[CVPR2021 Oral] FFB6D: A Full Flow Bidirectional Fusion Network for 6D Pose Estimation.

Overview

FFB6D

This is the official source code for the CVPR2021 Oral work, FFB6D: A Full Flow Biderectional Fusion Network for 6D Pose Estimation. (Arxiv)

Table of Content

Introduction & Citation

FFB6D is a general framework for representation learning from a single RGBD image, and we applied it to the 6D pose estimation task by cascading downstream prediction headers for instance semantic segmentation and 3D keypoint voting prediction from PVN3D(Arxiv, Code, Video).

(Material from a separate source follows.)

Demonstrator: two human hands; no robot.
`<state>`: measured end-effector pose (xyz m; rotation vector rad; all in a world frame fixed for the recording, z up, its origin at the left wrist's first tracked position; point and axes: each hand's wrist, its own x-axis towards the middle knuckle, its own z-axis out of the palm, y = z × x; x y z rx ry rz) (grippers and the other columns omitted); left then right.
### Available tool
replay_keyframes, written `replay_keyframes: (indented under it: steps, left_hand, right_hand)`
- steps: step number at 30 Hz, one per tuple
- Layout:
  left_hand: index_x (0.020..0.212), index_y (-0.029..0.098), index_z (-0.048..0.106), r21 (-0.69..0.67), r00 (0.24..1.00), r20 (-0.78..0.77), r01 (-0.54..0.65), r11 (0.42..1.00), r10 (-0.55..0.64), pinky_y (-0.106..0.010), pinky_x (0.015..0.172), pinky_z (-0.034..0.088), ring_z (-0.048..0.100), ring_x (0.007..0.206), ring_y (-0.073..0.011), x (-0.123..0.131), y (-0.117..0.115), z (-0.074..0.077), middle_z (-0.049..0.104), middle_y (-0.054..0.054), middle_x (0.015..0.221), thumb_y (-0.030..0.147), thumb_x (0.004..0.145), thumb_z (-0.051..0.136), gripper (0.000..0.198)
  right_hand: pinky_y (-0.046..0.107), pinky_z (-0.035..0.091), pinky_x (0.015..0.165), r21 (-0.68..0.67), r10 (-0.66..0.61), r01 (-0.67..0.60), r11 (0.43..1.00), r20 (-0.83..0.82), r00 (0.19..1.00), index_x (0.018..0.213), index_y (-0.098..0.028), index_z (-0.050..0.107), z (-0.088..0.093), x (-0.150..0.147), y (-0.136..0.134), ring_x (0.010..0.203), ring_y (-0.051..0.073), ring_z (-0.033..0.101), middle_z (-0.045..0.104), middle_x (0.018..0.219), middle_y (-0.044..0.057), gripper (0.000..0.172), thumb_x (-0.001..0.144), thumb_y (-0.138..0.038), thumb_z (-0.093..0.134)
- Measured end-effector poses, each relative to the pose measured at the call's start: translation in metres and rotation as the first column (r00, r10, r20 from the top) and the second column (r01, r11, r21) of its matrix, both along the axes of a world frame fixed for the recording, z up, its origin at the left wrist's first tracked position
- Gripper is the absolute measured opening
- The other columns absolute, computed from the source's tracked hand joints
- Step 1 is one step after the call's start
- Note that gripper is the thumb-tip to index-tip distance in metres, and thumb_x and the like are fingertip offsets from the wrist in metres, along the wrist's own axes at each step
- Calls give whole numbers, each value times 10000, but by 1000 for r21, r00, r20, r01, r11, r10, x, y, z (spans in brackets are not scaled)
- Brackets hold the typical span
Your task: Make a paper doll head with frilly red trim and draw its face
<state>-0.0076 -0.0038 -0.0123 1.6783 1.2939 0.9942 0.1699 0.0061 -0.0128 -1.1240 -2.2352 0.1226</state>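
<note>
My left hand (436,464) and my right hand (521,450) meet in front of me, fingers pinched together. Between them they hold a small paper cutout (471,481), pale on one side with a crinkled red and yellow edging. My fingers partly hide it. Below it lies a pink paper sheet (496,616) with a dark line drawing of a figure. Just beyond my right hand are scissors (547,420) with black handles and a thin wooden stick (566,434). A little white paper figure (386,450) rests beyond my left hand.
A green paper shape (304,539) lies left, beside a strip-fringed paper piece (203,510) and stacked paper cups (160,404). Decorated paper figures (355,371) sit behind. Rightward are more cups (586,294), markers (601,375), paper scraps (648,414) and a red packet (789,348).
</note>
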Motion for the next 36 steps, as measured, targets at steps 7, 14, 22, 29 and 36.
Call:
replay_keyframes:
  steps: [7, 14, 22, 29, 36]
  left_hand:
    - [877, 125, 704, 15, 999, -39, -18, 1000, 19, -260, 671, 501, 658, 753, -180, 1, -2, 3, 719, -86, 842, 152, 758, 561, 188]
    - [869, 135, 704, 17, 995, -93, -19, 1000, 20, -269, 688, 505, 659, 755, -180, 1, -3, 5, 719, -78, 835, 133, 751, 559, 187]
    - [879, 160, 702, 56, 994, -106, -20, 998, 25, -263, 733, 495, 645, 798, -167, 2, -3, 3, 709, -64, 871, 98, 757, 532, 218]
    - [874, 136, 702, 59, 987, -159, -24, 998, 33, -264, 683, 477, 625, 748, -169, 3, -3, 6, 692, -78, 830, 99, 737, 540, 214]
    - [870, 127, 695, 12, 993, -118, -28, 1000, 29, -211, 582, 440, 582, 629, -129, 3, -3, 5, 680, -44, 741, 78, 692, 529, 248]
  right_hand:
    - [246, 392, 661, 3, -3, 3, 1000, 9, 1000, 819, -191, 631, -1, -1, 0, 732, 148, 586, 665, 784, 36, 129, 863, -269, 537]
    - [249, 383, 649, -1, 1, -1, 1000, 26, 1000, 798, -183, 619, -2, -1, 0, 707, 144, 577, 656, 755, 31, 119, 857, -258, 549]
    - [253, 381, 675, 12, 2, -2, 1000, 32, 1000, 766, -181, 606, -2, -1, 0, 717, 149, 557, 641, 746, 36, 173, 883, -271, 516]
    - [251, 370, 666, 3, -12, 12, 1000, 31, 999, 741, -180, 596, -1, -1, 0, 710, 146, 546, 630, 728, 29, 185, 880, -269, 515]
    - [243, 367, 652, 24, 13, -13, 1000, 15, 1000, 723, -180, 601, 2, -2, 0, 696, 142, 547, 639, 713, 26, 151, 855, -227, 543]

At the representation learning stage of FFB6D, we build bidirectional fusion modules in the full flow of the two networks, where fusion is applied to each encoding and decoding layer. In this way, the two networks can leverage local and global complementary information from the other one to obtain better representations. Moreover, at the output representation stage, we designed a simple but effective 3D keypoints selection algorithm considering the texture and geometry information of objects, which simplifies keypoint localization for precise pose estimation.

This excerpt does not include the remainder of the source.